Paris Baguette is everywhere in Korea! I really don't know how so many of them can possibly stay open because, for one thing, Korean people do not generally eat a lot of bread, sweets, and deserts, and for another thing, there are just so many.
Korean people do, however, purchase a lot of cakes from Paris Baguette on special occasions like birthdays, weddings, and things of that nature. I remember at one of my birthday parties, I ended up with something like 3 or 4 cakes from Paris Baguette, (and they're not what I would consider cheap either... it's a very nice gift, if you want to think about it in those terms).
It's interesting to note that most of the nicer apartments will have ovens in them, but good luck finding a cake mix at the store. They simply don't use their ovens, for anything other than a convenient place to store pots and pans. Most Korean food is boiled or fried, so there's really no need to have an oven anyway. So when the necessity for a cake arises, they all run to Paris Baguette. Luckily there's one on every corner, so you're never too far away.

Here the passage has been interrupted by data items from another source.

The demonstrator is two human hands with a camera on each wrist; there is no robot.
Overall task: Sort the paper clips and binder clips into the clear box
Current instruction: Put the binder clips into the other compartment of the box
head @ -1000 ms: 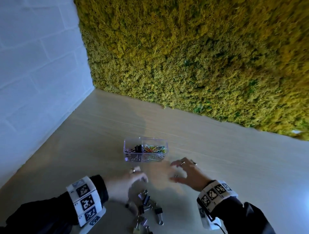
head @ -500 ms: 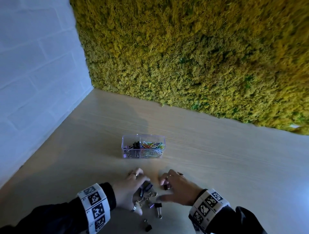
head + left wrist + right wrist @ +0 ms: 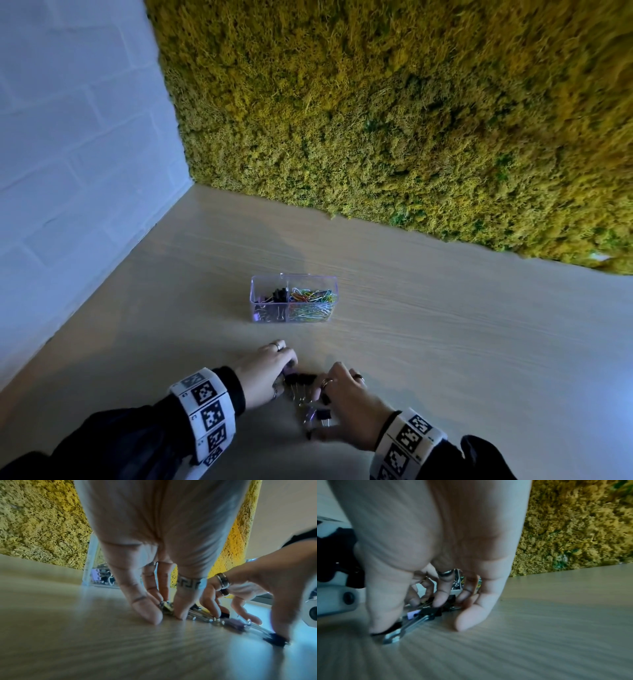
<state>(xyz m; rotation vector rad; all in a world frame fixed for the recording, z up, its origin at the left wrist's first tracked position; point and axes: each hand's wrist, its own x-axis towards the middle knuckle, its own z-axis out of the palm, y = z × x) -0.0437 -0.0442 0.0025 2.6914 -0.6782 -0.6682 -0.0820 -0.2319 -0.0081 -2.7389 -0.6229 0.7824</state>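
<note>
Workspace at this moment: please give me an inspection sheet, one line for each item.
Surface: pale wood table, bare beyond the box and pile.
Job's things: clear box upright, two compartments; dark binder clips in the left one, coloured paper clips in the right one. Loose binder clips piled between the hands.
Clutter: nothing seen.
Grippers: left hand and right hand both fingertips-down around the pile; firm grip cannot be told.
Cables: nothing seen.
Surroundings: moss wall behind, white brick wall left.
</note>
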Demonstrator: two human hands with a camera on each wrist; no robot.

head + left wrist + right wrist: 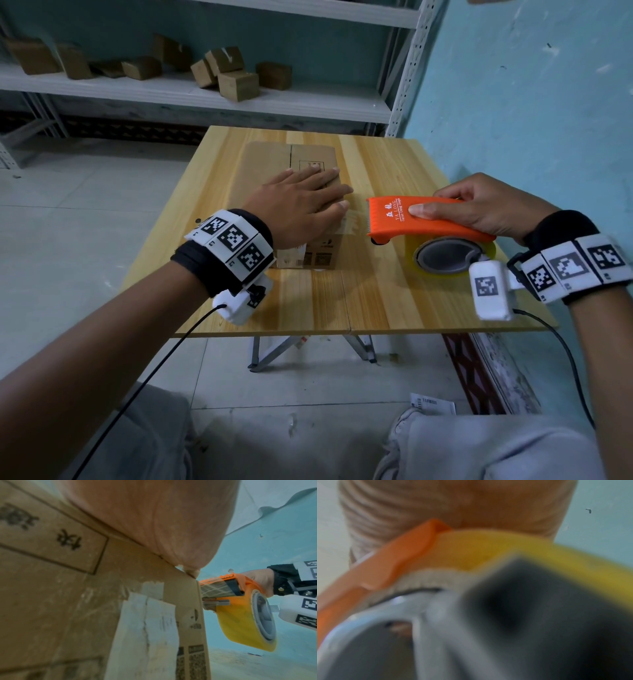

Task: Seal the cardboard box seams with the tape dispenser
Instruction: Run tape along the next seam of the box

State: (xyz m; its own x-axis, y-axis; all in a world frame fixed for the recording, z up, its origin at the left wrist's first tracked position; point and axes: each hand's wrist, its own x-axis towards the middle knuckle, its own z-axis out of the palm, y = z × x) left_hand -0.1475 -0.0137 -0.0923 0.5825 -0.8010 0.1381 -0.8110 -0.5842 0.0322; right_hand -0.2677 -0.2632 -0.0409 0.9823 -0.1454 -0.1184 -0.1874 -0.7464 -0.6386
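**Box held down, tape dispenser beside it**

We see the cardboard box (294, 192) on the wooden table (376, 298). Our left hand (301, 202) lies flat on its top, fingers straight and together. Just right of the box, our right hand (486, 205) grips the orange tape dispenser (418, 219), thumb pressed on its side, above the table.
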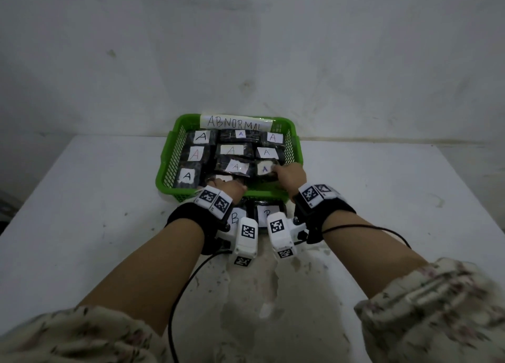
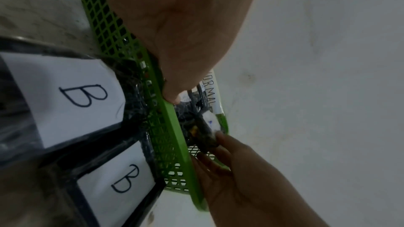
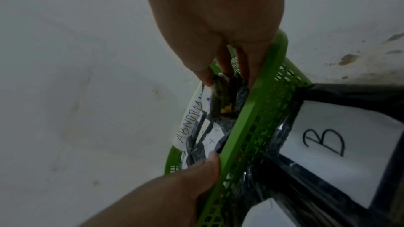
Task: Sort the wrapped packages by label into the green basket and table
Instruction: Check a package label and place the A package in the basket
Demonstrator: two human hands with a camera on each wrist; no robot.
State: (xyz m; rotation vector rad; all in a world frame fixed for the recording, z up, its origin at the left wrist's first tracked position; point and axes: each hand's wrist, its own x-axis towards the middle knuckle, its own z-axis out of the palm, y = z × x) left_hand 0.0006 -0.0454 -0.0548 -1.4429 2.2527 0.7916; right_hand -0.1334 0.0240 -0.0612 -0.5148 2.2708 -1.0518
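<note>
Over the green basket (image 1: 164,168) with its "ABNORMAL" sign (image 1: 236,122), we see both hands reaching past the near rim. The right hand (image 1: 290,175) pinches the near edge of a dark wrapped package (image 1: 266,168) between thumb and fingers (image 3: 223,61), at the basket's near right corner; the package bears a white label marked A and rests among the others. The left hand (image 1: 228,187) lies on a package with a white label (image 1: 224,177) at the middle of the basket's near side; from the head view we cannot tell whether its fingers curl round it or merely press on it, and the left wrist view shows only the thumb tip (image 2: 172,96) at the rim. Inside the basket, further A-labelled packages (image 1: 202,137) lie in rows. Just in front of the basket, on the white surface (image 1: 82,212), 2 packages marked B (image 1: 266,212) sit side by side beneath the wrists.
</note>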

I remember, the day after we arrived in Korea, Paris Baguette was the only semi-recognizable food outlet around. So we walked in that morning and bought some sweet bread, some peanut butter, and some jelly to sustain us until we could find somewhere to buy food. It wasn't much, but it kept us from starving to death. For that reason alone, there will always be a special place in my heart Paris Baguette.
Some Paris Baguettes actually have a cafe section, where you can sit down and order a sandwich or soup. Others stick to only the basics: cakes and bread. Either way, if it's your birthday in Korea, and you have any friends at all, you can expect to receive at least one cake from this somewhat-out-of-place Korean bakery.